First let me thank my beloved reader SEO blog.
Thanks to him I got a really nice bump in traffic and several new RSS subscribers.
It is really funny how people that don’t know you, start questioning your knowledge, calling you names, etc. I am glad that I don’t take things personal. For me it was a great opportunity to get my new blog some exposure.
I did not try intentionally, to be controversial. I did ran a back link check on John’s site and found those interesting results I reported. I am still more inclined to believe that my theory has more grounds than SEO Blog’s. Please keep reading to learn why.
His theory is that John fixed the problem, by making some substantial changes to his robots.txt file. I am really glad that he finally decided to dig for evidence. This is far more professional than calling people, you don’t know, names.

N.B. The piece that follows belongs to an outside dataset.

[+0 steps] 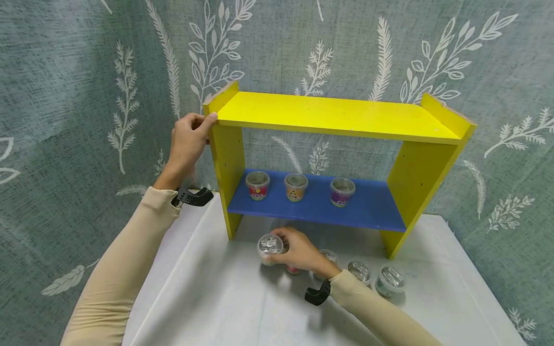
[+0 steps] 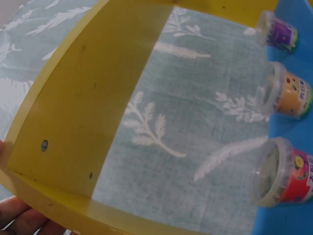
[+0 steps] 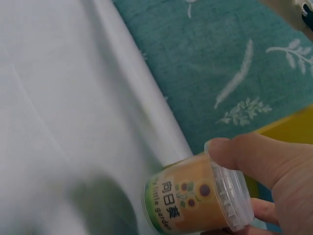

I thoughtfully checked both robots.txt files and here is what John removed in the new version:
# Disallow all monthly archive pages Disallow: /2005/12 Disallow: /2006/01 Disallow: /2006/02 Disallow: /2006/03 Disallow: /2006/04 Disallow: /2006/05 Disallow: /2006/06 Disallow: /2006/07 Disallow: /2006/08 Disallow: /2006/09 Disallow: /2006/10 Disallow: /2006/11 Disallow: /2006/12 Disallow: /2007/01 Disallow: /2007/02 Disallow: /2007/03 Disallow: /2007/04 Disallow: /2007/05 # The Googlebot is the main search bot for google User-agent: Googlebot # Disallow all files ending with these extensions Disallow: /*.php$ Disallow: /*.js$ Disallow: /*.inc$ Disallow: /*.css$ Disallow: /*.gz$ Disallow: /*.wmv$ Disallow: /*.tar$ Disallow: /*.tgz$ Disallow: /*.cgi$ Disallow: /*.xhtml$ # Disallow Google from parsing indididual post feeds and trackbacks.. Disallow: */feed/ Disallow: */trackback/ # Disallow all files with ? in url Disallow: /*?* Disallow: /*? # Disallow all archived monthlies Disallow: /2006/0* Disallow: /2007/0* Disallow: /2005/1* Disallow: /2006/1* Disallow: /2007/1*
In English, this means, he is now letting Google crawl and index his archived articles, dynamic pages,
and files ending with “.php”, “.js”,”.inc”, “.css”, etc. Note that in none of the robots.txt files, John is preventing the crawler from accessing his home page or the regular posts. WordPress uses PHP, but regular posts and the home page can be accessed without “.php”.
If this was the change that fixed the problem, it might have been because removing those internal pages from the spider view might have weaken his internal link structure. His claim is not without merit.
Now, here is one tiny little detail that my friend is missing. To prove his point, he used Google’s cache to show the different version of the robots.txt file. If Google still has that version on their cache, what makes him think that Google is already using the new one? Google should be caching the new version not the old one. That is why I am still not convinced that this is the reason for the fix.
John says he is not telling, because a reader said Google might change their algorithm and drop him again. How does the changes John did to his robot.txt file , have anything to do with algorithm changes? I am just curious.
In reality, we can theorize all we can, but the only ones who can tell for sure is the guys at the Googleplex. John probably tried many different things and one or several of them worked. He is probably not even sure which one did.
How did I learn SEO?
SEO Blog suggests I visit his forum to learn SEO. Here is the problem with that. I am a technical guy, I can not take gut feelings or opinions as truth. I do visit some forums and blogs every now and then, but my experience is that the noise to signal ratio is too high. I prefer to learn and get my insights from the source: search engine research papers, search engine representatives blogs or my own experiments.
I learned SEO back in 2002 when I read this paper. Back then, nobody was even talking about Google bombs, anchor text, etc. Read the paper, it is all there.